> [DATASET EXCERPT]
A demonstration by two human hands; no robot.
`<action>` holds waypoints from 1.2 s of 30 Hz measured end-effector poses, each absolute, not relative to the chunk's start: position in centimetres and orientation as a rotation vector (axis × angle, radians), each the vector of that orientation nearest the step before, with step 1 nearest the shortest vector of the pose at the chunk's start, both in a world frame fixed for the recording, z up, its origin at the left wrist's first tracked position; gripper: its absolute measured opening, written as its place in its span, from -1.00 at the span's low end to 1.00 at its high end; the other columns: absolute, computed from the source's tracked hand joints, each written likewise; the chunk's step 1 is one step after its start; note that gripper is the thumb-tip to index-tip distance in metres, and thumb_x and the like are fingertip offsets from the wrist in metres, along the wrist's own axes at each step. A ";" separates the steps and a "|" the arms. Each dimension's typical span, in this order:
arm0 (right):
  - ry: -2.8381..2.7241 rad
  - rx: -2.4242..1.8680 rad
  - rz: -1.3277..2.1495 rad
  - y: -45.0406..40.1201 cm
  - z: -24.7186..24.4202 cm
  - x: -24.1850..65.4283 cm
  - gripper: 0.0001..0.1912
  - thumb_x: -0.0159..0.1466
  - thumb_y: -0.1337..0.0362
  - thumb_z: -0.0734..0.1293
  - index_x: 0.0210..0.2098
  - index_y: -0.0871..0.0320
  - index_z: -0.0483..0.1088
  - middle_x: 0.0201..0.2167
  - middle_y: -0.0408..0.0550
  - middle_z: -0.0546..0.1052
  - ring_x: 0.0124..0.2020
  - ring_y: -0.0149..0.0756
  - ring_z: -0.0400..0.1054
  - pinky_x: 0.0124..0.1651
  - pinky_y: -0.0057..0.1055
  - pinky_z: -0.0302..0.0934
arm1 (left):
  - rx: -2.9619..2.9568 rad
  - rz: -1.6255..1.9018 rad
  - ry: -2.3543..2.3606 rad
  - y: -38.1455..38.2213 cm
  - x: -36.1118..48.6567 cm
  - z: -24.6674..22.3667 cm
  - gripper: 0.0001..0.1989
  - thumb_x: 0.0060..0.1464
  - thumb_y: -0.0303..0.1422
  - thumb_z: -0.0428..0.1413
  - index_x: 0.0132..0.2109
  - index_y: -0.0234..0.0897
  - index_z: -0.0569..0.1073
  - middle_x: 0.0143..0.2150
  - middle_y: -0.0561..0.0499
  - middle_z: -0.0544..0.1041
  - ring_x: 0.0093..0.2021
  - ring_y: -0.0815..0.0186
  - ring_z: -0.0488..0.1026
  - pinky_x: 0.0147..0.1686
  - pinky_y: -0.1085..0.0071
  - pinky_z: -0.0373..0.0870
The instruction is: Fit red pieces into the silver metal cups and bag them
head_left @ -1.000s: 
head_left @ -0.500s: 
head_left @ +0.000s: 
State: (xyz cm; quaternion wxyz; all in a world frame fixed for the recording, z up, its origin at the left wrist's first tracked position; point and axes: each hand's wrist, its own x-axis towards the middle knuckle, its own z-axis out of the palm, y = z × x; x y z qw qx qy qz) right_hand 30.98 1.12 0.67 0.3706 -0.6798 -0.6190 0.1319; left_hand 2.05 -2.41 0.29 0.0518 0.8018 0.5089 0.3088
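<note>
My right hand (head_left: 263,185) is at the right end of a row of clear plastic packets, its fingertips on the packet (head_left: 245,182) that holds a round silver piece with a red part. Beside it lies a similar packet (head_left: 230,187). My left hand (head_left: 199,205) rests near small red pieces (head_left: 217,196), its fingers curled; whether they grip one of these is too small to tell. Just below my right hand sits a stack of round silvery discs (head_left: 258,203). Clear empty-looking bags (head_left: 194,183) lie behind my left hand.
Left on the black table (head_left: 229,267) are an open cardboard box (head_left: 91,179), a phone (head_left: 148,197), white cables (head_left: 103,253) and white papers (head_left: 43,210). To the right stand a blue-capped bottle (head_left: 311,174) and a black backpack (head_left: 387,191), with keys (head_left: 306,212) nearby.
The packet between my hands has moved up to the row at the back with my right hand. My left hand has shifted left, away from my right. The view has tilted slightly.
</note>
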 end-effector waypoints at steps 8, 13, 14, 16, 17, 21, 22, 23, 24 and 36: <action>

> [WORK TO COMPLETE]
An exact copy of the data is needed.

> [ANSWER FOR THIS EXERCISE]
A demonstration by two human hands; no robot.
`<action>` holds waypoints from 1.2 s of 30 Hz measured end-effector poses, each absolute, not relative to the chunk's start: position in centimetres and orientation as a rotation vector (axis × angle, radians), each the vector of that orientation nearest the step before, with step 1 nearest the shortest vector of the pose at the chunk's start, both in a world frame fixed for the recording, z up, its origin at the left wrist's first tracked position; gripper: its absolute measured opening, written as its place in its span, from -1.00 at the span's low end to 1.00 at its high end; the other columns: absolute, computed from the source's tracked hand joints, each written likewise; the chunk's step 1 is one step after its start; note that gripper is the thumb-tip to index-tip distance in metres, and thumb_x and the like are fingertip offsets from the wrist in metres, along the wrist's own axes at each step. A ";" separates the steps and a "|" the arms. Each dimension's typical span, in this order:
arm0 (right):
  - ry: -2.8381..2.7241 rad
  - rx: -2.4242..1.8680 rad
  - rz: -1.3277..2.1495 rad
  - y: -45.0406..40.1201 cm
  - z: -24.7186..24.4202 cm
  - x: -24.1850..65.4283 cm
  - gripper: 0.0001..0.1912
  - thumb_x: -0.0159..0.1466
  - thumb_y: -0.1337..0.0362
  - thumb_z: -0.0734..0.1293
  - index_x: 0.0210..0.2098
  - index_y: -0.0871..0.0320
  - index_z: -0.0483..0.1088
  - middle_x: 0.0201..0.2167
  - middle_y: -0.0408..0.0550
  - middle_z: -0.0546..0.1052
  - ring_x: 0.0124..0.2020
  - ring_y: -0.0149..0.0756
  - ring_z: -0.0400..0.1054
  - pinky_x: 0.0124..0.1651
  - pinky_y: -0.0057..0.1055
  - pinky_z: -0.0302..0.0934
arm1 (left):
  - rx: -2.9619..2.9568 rad
  - rz: -1.6255..1.9018 rad
  - ry: -2.3543..2.3606 rad
  - y: -38.1455..38.2213 cm
  - x: -36.1118..48.6567 cm
  - z: -24.6674..22.3667 cm
  - gripper: 0.0001..0.1989
  - thumb_x: 0.0060..0.1464
  - thumb_y: -0.0303..0.1422
  - thumb_z: -0.0428..0.1413
  - index_x: 0.0132..0.2109
  - index_y: -0.0234..0.0897
  - index_z: -0.0569..0.1073
  - middle_x: 0.0143..0.2150
  - middle_y: -0.0561..0.0499
  - middle_z: -0.0544..0.1041
  - ring_x: 0.0093..0.2021
  - ring_y: -0.0815..0.0186
  - ring_z: -0.0488..0.1026
  - pinky_x: 0.0147..0.1686
  - pinky_y: -0.1085..0.0071
  - pinky_z: -0.0373..0.0870
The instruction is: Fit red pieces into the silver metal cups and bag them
head_left @ -1.000s: 
head_left @ -0.500s: 
head_left @ +0.000s: 
State: (xyz cm; quaternion wxyz; all in a world frame fixed for the recording, z up, its origin at the left wrist's first tracked position; point and axes: each hand's wrist, its own x-axis towards the middle knuckle, its own z-axis out of the palm, y = z × x; x y z qw qx qy qz) right_hand 30.98 1.12 0.67 0.3706 -0.6798 -0.6190 0.1319; left_hand 2.05 -2.41 0.29 0.0518 0.8018 0.5089 0.3088
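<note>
My right hand (head_left: 263,185) is at the right end of a row of clear plastic packets, its fingertips on the packet (head_left: 245,182) that holds a round silver piece with a red part. Beside it lies a similar packet (head_left: 230,187). My left hand (head_left: 199,205) rests near small red pieces (head_left: 217,196), its fingers curled; whether they grip one of these is too small to tell. Just below my right hand sits a stack of round silvery discs (head_left: 258,203). Clear empty-looking bags (head_left: 194,183) lie behind my left hand.
Left on the black table (head_left: 229,267) are an open cardboard box (head_left: 91,179), a phone (head_left: 148,197), white cables (head_left: 103,253) and white papers (head_left: 43,210). To the right stand a blue-capped bottle (head_left: 311,174) and a black backpack (head_left: 387,191), with keys (head_left: 306,212) nearby.
The packet between my hands has moved up to the row at the back with my right hand. My left hand has shifted left, away from my right. The view has tilted slightly.
</note>
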 end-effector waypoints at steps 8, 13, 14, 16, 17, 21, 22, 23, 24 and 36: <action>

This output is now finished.